Clonakilty Amnesty candle blows out due to dwindling committee members

Amnesty International is a movement of over 10 million members working for the release of prisoners of conscience and in December the entire membership will be writing letters to and for 10 people imprisoned or under threat for their human rights activities. You can join this annual effort by going to Amnesty.ie online and signing the petitions and writing your own message to the ten people chosen for this year’s  effort. In 2021 Germain Rukuki a Burundi activist was released after serving four years of a 32-year prison sentence…he had been featured in the 2020 campaign. 

In 2021, we called for the release of Bernardo Caal Xol in Guatemala and he was freed in March 2022. In 2020, a Chilean psychology student Gustava Gatica was blinded by the police after he joined a mass protest against inequality. Amnesty took up his case and he wrote that, “Amnesty became a great support and ally in our struggle.”
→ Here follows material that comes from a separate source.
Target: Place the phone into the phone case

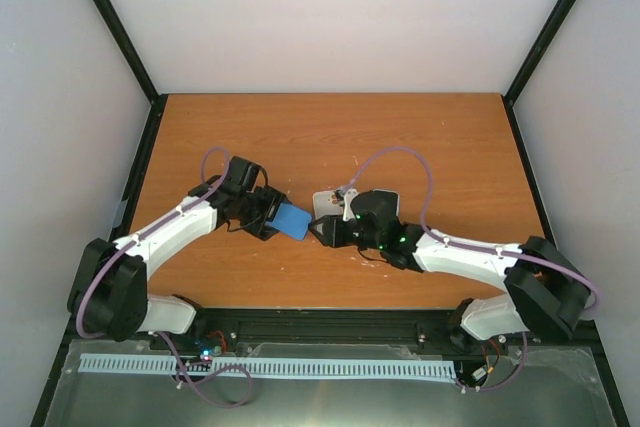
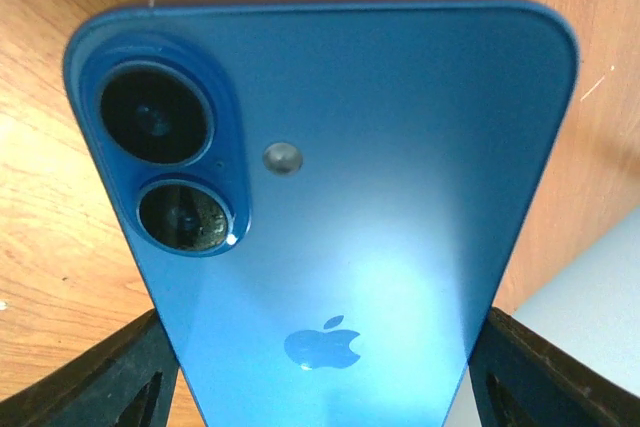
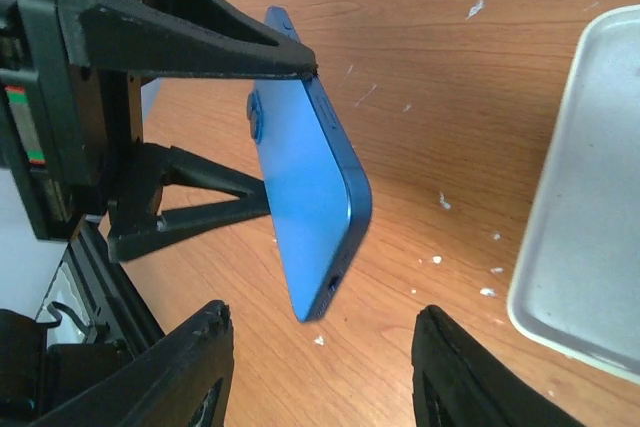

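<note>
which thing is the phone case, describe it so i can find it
Look at the middle of the wooden table, beside the right tool. The phone case lies flat there: pale, rimmed, round-cornered, unlike the deep blue phone held up by the left tool.

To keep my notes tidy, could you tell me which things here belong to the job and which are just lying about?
For the job: phone, held in the left claw; pale case; open right claw.
Just lying about: white specks on the wooden table.
</note>
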You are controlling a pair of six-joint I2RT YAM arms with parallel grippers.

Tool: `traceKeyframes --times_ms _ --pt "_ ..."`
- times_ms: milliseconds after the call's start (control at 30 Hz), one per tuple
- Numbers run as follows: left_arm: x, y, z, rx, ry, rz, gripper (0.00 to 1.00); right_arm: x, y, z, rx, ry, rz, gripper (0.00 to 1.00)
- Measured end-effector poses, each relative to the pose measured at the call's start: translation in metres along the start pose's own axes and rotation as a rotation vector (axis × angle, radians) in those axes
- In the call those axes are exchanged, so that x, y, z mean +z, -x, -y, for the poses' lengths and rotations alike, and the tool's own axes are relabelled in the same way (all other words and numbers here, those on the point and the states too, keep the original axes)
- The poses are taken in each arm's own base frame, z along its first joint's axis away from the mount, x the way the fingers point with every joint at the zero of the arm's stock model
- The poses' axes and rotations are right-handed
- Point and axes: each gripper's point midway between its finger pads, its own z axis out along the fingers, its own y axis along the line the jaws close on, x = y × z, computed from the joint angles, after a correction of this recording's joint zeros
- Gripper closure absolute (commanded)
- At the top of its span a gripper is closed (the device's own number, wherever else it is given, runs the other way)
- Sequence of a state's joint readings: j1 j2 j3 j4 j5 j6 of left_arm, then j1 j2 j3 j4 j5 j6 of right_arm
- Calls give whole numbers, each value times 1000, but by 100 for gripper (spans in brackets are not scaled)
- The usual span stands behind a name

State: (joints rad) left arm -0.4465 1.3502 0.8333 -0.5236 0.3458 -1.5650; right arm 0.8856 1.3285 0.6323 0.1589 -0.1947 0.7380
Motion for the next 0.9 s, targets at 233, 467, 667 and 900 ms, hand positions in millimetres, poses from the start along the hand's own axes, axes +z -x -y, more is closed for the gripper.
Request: traceKeyframes --times_ms 233,467,667,900 --pt "0 -12 2 24 -33 -44 33 16 3 -5 13 -12 2 69" --pt "1 -20 5 37 -54 -78 33 21 0 -1 35 -34 2 83" --pt "1 -21 8 39 -75 -83 32 21 3 -2 49 -37 18 93" --pt "2 -20 12 40 -98 -81 13 21 8 -7 60 -16 38 97"
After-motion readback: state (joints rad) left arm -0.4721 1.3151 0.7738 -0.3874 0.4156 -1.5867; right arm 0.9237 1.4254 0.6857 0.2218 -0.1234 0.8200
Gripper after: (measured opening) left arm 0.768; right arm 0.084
So do join us in this year’s ‘Write for Rights’ campaign by going online 

or signing letters in Clonakilty on December 10 when we hope to be in Spiller’s Lane.

Sadly, from January next year there will no longer be a Clonakilty group of Amnesty. The group was started by Joan McGrath in 1985 and the first members were Joan herself, Aida Cullinane, Charlie Shinquin, Áine Ní Chonaill and Sister Theresina. Ten years later we had 17 members and, at one point, 21.
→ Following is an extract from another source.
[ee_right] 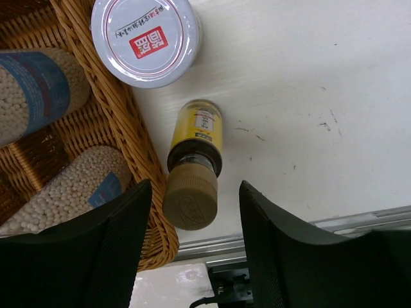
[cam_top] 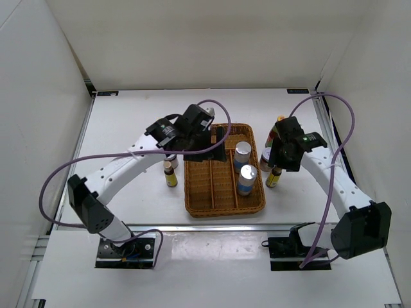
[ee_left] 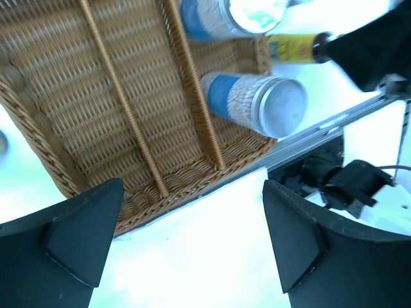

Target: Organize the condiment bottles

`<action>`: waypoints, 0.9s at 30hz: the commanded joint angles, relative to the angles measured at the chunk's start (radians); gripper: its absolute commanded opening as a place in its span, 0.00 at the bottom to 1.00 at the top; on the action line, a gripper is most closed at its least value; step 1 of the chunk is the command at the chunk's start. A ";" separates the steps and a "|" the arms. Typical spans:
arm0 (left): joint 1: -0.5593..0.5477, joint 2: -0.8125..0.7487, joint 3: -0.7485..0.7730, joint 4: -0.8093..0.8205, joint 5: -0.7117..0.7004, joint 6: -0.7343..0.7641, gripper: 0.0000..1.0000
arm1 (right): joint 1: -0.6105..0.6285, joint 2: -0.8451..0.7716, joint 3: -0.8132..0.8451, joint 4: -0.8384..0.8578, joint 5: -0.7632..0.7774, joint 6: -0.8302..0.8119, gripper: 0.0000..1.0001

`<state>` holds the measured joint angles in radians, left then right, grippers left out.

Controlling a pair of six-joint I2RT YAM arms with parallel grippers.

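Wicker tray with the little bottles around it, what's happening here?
Condiments are being sorted into the wicker tray. Two blue silver-topped cylinders stand in its right compartment. The right hand, open, straddles a small brown yellow-labelled bottle standing on the table just outside the tray's right rim, beside a white-lidded jar. The left hand hovers open over the tray, holding nothing.

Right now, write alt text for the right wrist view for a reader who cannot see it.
The right gripper, open, hovers over a small brown yellow-labelled bottle standing on the white table beside a wicker tray. A white-lidded jar stands next to it; two blue-labelled cylinders sit inside the tray.
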<state>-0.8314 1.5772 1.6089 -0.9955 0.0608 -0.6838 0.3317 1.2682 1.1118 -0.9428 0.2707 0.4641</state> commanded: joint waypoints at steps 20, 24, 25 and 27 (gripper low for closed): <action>0.247 -0.292 -0.001 -0.141 -0.151 0.130 1.00 | -0.011 -0.044 0.213 -0.120 0.053 -0.068 0.00; 0.247 -0.313 -0.010 -0.141 -0.205 0.139 1.00 | -0.011 -0.053 0.415 -0.165 0.015 -0.107 0.00; 0.247 -0.325 -0.021 -0.141 -0.229 0.139 1.00 | -0.011 -0.053 0.446 -0.165 -0.004 -0.119 0.00; 0.247 -0.325 -0.032 -0.141 -0.265 0.139 1.00 | -0.011 -0.041 0.546 -0.174 -0.053 -0.131 0.00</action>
<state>-0.5854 1.2751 1.5993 -1.1255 -0.1257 -0.5617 0.3260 1.2591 1.5227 -1.1069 0.2646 0.3782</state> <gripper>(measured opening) 0.998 0.387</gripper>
Thirty-seven years later and our group has shrunk to only five (elderly) members and we feel we cannot function as a group anymore so will continue as individual AI members writing letters and sending appeals. In the past we held bazaars, took part in some Saint Patrick’s Day parades (memories of battling to hold the big Amnesty banner in high winds behind a troupe of dancers and a brass band), gigs in De Barras, a disco, poster competitions, Christmas shops, classical concerts, carol concerts, flag days, and got people involved with signing letters and petitions. Over the years we have been privileged to have released prisoners of conscience come and talk at public meetings about their experiences. Ahmed Othmani spent 10 years in prison in Tunisia for campaigning for human rights and freedom of speech; he was tortured while in prison and was still feeling the effects. But sitting in O’Donovan’s he told us how he believed his sense of humour had saved him from worse because he could make his torturers laugh. Meeting people like Ahmed and others over the years reinforced our commitment to Amnesty.
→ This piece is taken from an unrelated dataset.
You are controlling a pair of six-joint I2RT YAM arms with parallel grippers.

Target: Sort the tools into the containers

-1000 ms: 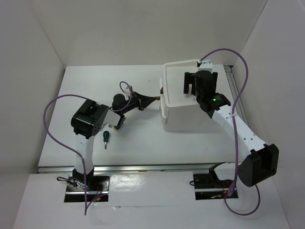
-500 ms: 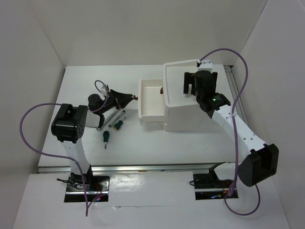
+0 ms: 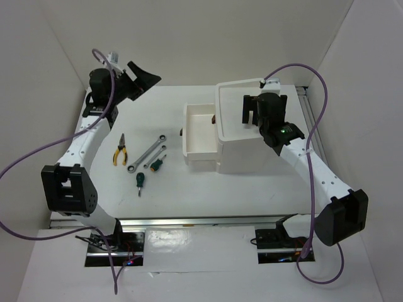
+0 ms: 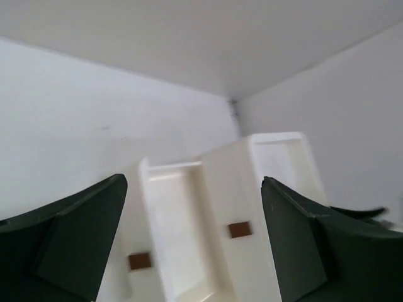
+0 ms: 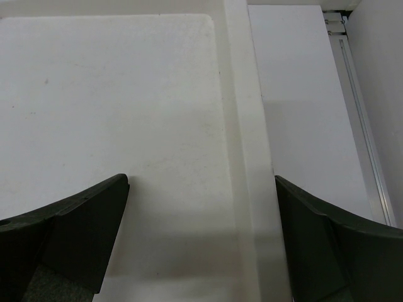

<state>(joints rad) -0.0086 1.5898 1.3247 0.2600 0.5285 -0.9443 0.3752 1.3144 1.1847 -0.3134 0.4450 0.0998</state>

But now…we miss Joan, George and Kernigan Bowen, Don Pollard, Sive Modell and Cally Mitchell who have all passed on. And remember what great friends they were.

And to all the people who have supported us one way or the other over the years. The Town Council for putting up our banner for so many years in December and for ensuring our memorial to Tiananmen Square was moved into a great spot by the sea; to the carol singers who joined us on so many Christmases; the musicians brought together by Justin for the 

annual classical concert, to De Barras for all the gigs over the years 

and all the musicians who played for free; to the people who lent us a 

shop for a few Christmases; to Fields for allowing the flag days in 

Skibbereen; to all of you who have signed petitions, come to gigs and concerts, donated money and given your time when we needed it…anyone left out…you know who you are. THANK YOU.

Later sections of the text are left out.